My suggestion is to be specific, but not pushy. I have a dear friend who said “If it’s OK with you I’ll be over for lunch tomorrow, and I’ll bring it…although a cup of tea would be nice.” In one fell swoop she provided company and a meal. I didn’t have to make any decisions but because I got to provide something, I wasn’t made to feel helpless.
I’ll be writing more about how you can actually help in a future post.
When it comes to grief, the initial shock and intense feelings of emotional pain are only the first chapter of the story.
The way people experience grief changes over time, but there’s no such thing as moving on, or getting over it. Years later, people may no longer say they are grieving, but they remain no less affected by the experience of losing a person they love.

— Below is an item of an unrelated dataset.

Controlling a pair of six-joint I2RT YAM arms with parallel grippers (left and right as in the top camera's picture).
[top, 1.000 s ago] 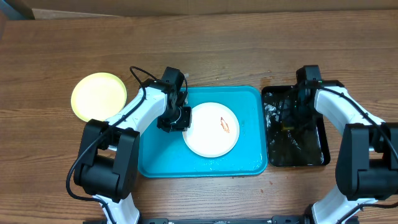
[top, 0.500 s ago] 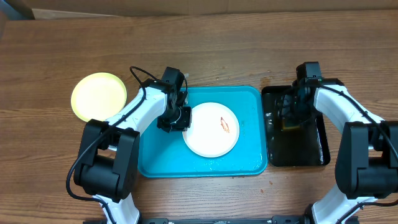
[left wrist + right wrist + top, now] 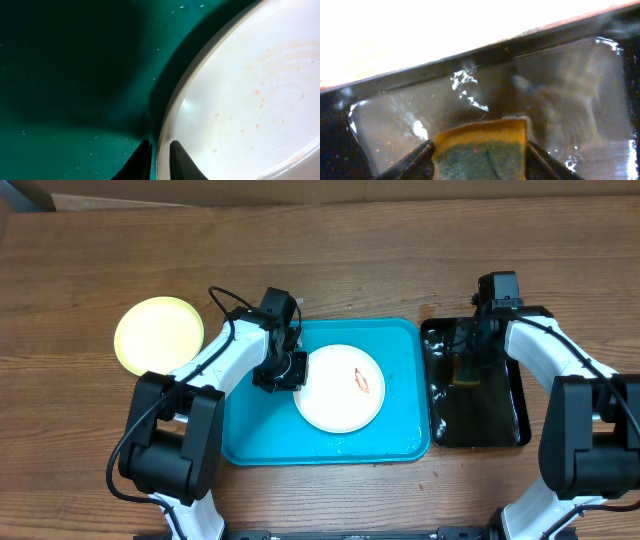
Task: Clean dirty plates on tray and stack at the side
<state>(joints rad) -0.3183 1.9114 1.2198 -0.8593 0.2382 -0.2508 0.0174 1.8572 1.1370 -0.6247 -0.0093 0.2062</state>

I was the centre of attention immediately after my husband was killed (including TV cameras at my front door) but eighteen months later I probably only have a few real ongoing supporters. They still text me to check up on me and are genuinely interested in what I’m doing and how I’m managing.
I understand it can be a drag being with somebody who is probably not ever going to be the same person they were before the ‘happening’, but they still need support as grief is a roller-coaster and a bad day can happen at any time. Be there for them.
So….those are my 5 suggestions to support a grieving person. Can you add any more? Drop a comment in the Comments box below. I’d love to hear from you.
Marlene is an Australian widow who has written about all the good, bad and ugly stuff that happened after her husband Norbert died tragically. Marlene responds to all comments.
Helpful tips, Marlene. Thank you. You have shown there is no need to be afraid of the elephant in the room. See you for dinner tomorrow night!
Hi Marlene, thank you for your 5 helpful hints. These are a very useful guideline for someone trying to help a grieving friend.
I don’t think you need to blame yourself for not knowing these things in your previous life though. Your five hints are thoughts that can only come to you once you have been ripped through the fabric of life and are trying to stitch yourself back together.
The people you were trying to help may at some time realize that your heart was in the right place, you were at least trying to help. Sometimes just the fact that you cared enough to try can be an important factor in recovery.
I found at times that I became afraid other peoples fear of how to react to me and this was almost as bad as my grief.
People can be complicated.
Safe travels, and I hope you return home with a swag of beautiful memories to help embellish the life you have had so far, and yes, I am sure Norbert would agree.
Cheers, Ron.
Oh I have been so guilty of not following your hints, as I matured though I think I may be better at giving the love and support needed, and it varies with individuals as you know.
I commend you on your journey, Marlene and thank you for sharing. When tragedy hits, no one is prepared but these 5 steps make it easier.